A simple graphical user interface for the command line ezsam tool can be started via:

ezsam-gui

Note

The gui can only process a single image or video file at a time, and the output is written to <current_directory>/<input_filename>.out.<output_extension>

Options

The command-line app ezsam contains more options than the gui:

ezsam --help

Examples

The example images are sourced from rembg for easy comparison.

Simple image extraction

Process images extracting foreground specified by prompt to examples/animal*.out.png.

ezsam examples/animal*.jpg -p animal -o examples

Note

For image extractions, which require adding an alpha channel, the output image format is always png.

Video filtering

Video files are handled automatically.

ezsam car.mkv -p car

Warning

In order to output most of the allowed video formats, FFmpeg needs to be installed and on your $PATH. For GIF output, ImageMagick needs to be installed, with the convert command available. See Installation.

Multiple subjects

Multiple objects can be selected as the foreground. The output image ./car-1.out.png contains the car and the person.

ezsam examples/car-1.jpg -p car, person

Debug mode

Use debug mode to fine tune or troubleshoot prompts. This writes output with foreground mask and object detections annotated over the original image file. Here we write out to test/car-3.debug.jpg.

ezsam examples/car-3.jpg -p white car -o test -s .debug --debug

Note

Note the original image format jpg is preserved in debug mode!

Object detection box tuning

The object detection box threshold parameter can be used to fine tune objects for selection.

ezsam examples/car-3.jpg -p white car -o test --bmin 0.45

Or...

ezsam examples/food.mp4 -p turkey -o examples -s .turkey --hq -m vit_h --keep --bmin 0.46

Complex prompts

Writing prompts with specificity can also help.

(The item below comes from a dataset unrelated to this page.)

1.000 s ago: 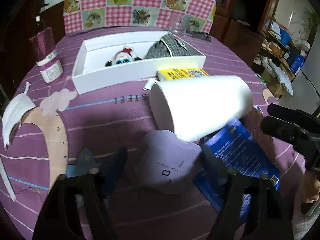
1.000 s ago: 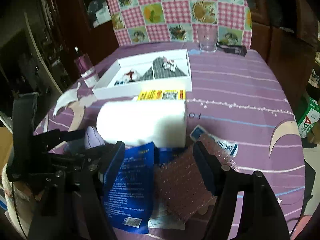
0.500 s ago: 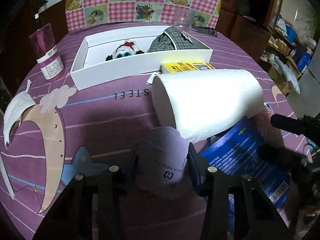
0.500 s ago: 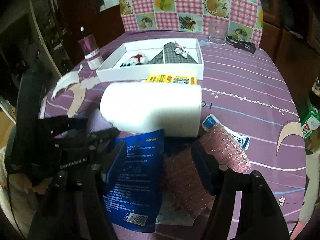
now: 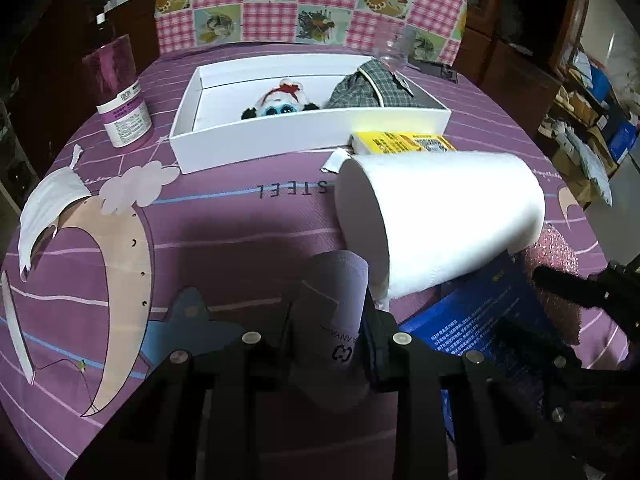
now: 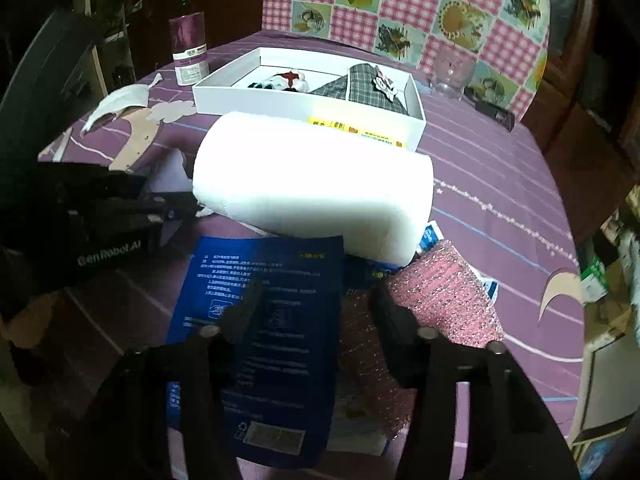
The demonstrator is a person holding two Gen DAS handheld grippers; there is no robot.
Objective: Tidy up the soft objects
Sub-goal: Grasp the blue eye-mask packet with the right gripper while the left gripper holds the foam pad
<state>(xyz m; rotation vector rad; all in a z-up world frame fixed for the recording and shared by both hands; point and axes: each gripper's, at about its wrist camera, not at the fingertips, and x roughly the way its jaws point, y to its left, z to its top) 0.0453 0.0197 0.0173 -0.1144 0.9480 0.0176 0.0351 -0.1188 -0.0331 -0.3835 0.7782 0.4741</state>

ezsam examples/anime-girl-2.jpg -o examples -s .debug -p girl, phone, bag, railway crossing sign post --debug

Note

When the GroundingDINO object detection model can't map your input prompt onto any classes for a detection box with confidence, in debug mode the generated label for that box will be "Error" instead.

Negative prompting

Negative (inverse) prompt selections can be used to remove specific objects from selection.

ezsam examples/anime-girl-2.jpg -o examples -s .out -p train -n window

Models

The tool uses GroundingDINO for object detection.

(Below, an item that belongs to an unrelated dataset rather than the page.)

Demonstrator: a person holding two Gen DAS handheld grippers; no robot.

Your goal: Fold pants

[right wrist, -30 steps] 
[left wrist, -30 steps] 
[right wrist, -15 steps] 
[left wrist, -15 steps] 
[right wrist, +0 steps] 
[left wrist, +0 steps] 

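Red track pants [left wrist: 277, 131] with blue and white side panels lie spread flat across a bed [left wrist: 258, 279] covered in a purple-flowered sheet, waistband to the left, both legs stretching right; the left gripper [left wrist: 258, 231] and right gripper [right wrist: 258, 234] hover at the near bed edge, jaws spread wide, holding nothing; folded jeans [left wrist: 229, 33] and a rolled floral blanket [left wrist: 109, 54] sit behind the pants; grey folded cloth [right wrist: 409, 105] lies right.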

To perform image segmentation, you can pick SAM or SAM-HQ:

For the best results use the biggest model your GPU has memory for. ViT = Vision Transformer, the model type. From best/slowest to worst/fastest: ViT-h(uge) > ViT-l(arge) > ViT-b(ase) > ViT-tiny.

Note

ViT-tiny is for SAM-HQ only, you must use the --hq flag.

Troubleshooting

GPU memory

If you always get an error stating "CUDA out of memory", try using a smaller Segment Anything model (vit_tiny, vit_b) or lower resolution (or less) input.

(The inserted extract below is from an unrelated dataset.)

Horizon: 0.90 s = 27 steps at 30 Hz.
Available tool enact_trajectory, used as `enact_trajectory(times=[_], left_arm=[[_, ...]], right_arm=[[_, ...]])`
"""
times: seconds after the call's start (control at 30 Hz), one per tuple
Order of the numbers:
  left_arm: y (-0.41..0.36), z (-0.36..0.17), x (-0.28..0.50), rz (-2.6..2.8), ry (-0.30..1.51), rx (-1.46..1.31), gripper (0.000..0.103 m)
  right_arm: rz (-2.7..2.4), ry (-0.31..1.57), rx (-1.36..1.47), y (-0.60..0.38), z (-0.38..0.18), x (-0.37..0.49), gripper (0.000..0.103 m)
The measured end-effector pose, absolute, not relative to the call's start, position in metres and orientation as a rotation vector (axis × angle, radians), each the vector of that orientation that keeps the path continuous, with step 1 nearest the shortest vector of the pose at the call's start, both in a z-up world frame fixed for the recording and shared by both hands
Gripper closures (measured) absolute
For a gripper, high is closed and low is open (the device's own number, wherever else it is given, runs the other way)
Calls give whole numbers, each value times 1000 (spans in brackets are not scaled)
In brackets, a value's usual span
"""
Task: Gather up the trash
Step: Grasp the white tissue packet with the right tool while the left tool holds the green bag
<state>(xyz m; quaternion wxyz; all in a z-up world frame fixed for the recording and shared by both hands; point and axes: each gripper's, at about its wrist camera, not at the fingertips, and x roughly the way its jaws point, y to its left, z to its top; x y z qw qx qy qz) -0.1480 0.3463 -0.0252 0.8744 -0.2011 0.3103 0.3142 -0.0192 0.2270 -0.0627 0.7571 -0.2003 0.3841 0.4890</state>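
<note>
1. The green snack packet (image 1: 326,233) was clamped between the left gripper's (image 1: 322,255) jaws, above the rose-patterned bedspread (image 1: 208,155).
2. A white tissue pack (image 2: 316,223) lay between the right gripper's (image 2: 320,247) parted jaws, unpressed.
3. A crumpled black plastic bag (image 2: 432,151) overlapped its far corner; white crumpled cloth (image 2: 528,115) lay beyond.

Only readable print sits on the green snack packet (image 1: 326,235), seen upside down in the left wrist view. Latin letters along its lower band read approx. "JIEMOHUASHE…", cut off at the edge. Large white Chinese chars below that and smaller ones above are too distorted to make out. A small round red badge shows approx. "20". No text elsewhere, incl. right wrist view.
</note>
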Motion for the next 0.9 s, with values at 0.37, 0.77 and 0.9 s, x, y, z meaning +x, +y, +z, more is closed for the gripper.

If you only get a CUDA OOM error occasionally, or after a while, try to free up some memory by closing processes using the GPU:

# List commands using nvidia gpu
fuser -v /dev/nvidia*

You can also try manually getting the GPU to clear some processes:

# Clears all processes accounted so far
sudo nvidia-smi -caa

If you are using multiple GPUs, and so the GPU you're running CUDA on isn't driving your displays, you can also reset the GPU using:

# Trigger reset of one or more GPUs
sudo nvidia-smi -r

Note

nvidia-smi is in the nvidia-utils package of NVIDIA's CUDA repo for Ubuntu.

GUI

Job failures

On certain job failures the gui might not detect the job as ended, keeping the cursor spinning and preventing another run from being queued. A workaround is to just restart.

Slow to load

The one-file build takes a couple seconds to extract itself and start up, see here.